▶ **Task to carry out**
Your task is to copy every line of this material exactly.

▶ **Information supplied**

'''

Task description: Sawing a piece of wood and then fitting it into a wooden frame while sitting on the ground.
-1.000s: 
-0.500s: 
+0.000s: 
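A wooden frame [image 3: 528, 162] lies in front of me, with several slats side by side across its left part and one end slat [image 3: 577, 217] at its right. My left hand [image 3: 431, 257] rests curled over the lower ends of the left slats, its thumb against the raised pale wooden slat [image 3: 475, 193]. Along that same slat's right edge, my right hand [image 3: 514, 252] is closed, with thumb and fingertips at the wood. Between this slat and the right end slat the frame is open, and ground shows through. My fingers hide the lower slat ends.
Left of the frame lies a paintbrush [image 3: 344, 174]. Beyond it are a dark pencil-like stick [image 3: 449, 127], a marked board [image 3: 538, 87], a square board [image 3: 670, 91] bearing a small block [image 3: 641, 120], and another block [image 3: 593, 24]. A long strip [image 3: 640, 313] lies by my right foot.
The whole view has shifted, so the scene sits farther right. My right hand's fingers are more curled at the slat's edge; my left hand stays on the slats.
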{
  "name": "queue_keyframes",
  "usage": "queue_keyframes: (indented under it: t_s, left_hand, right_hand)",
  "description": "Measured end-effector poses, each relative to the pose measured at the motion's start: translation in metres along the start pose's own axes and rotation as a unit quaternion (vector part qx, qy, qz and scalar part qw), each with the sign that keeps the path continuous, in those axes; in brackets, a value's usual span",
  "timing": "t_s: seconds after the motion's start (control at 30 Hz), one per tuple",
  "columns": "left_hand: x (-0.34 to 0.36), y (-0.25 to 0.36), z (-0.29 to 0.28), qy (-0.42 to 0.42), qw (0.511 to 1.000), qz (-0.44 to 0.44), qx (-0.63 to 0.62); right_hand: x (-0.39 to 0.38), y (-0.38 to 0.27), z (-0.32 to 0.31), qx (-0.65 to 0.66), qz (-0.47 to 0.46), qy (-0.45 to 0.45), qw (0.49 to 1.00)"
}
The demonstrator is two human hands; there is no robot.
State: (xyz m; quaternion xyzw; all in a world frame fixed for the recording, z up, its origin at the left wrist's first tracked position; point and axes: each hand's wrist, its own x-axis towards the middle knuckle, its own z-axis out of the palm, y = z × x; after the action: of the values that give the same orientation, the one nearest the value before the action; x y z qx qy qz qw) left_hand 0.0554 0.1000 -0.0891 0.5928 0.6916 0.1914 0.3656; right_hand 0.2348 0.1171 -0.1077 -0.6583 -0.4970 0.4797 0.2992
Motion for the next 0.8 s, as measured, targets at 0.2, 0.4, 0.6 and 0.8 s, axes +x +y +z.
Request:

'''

▶ **Task answer**
Task description: Sawing a piece of wood and then fitting it into a wooden frame while sitting on the ground.
-1.000s: 
-0.500s: 
+0.000s: 
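A wooden frame [image 3: 528, 162] lies in front of me, with several slats side by side across its left part and one end slat [image 3: 577, 217] at its right. My left hand [image 3: 431, 257] rests curled over the lower ends of the left slats, its thumb against the raised pale wooden slat [image 3: 475, 193]. Along that same slat's right edge, my right hand [image 3: 514, 252] is closed, with thumb and fingertips at the wood. Between this slat and the right end slat the frame is open, and ground shows through. My fingers hide the lower slat ends.
Left of the frame lies a paintbrush [image 3: 344, 174]. Beyond it are a dark pencil-like stick [image 3: 449, 127], a marked board [image 3: 538, 87], a square board [image 3: 670, 91] bearing a small block [image 3: 641, 120], and another block [image 3: 593, 24]. A long strip [image 3: 640, 313] lies by my right foot.
The whole view has shifted, so the scene sits farther right. My right hand's fingers are more curled at the slat's edge; my left hand stays on the slats.
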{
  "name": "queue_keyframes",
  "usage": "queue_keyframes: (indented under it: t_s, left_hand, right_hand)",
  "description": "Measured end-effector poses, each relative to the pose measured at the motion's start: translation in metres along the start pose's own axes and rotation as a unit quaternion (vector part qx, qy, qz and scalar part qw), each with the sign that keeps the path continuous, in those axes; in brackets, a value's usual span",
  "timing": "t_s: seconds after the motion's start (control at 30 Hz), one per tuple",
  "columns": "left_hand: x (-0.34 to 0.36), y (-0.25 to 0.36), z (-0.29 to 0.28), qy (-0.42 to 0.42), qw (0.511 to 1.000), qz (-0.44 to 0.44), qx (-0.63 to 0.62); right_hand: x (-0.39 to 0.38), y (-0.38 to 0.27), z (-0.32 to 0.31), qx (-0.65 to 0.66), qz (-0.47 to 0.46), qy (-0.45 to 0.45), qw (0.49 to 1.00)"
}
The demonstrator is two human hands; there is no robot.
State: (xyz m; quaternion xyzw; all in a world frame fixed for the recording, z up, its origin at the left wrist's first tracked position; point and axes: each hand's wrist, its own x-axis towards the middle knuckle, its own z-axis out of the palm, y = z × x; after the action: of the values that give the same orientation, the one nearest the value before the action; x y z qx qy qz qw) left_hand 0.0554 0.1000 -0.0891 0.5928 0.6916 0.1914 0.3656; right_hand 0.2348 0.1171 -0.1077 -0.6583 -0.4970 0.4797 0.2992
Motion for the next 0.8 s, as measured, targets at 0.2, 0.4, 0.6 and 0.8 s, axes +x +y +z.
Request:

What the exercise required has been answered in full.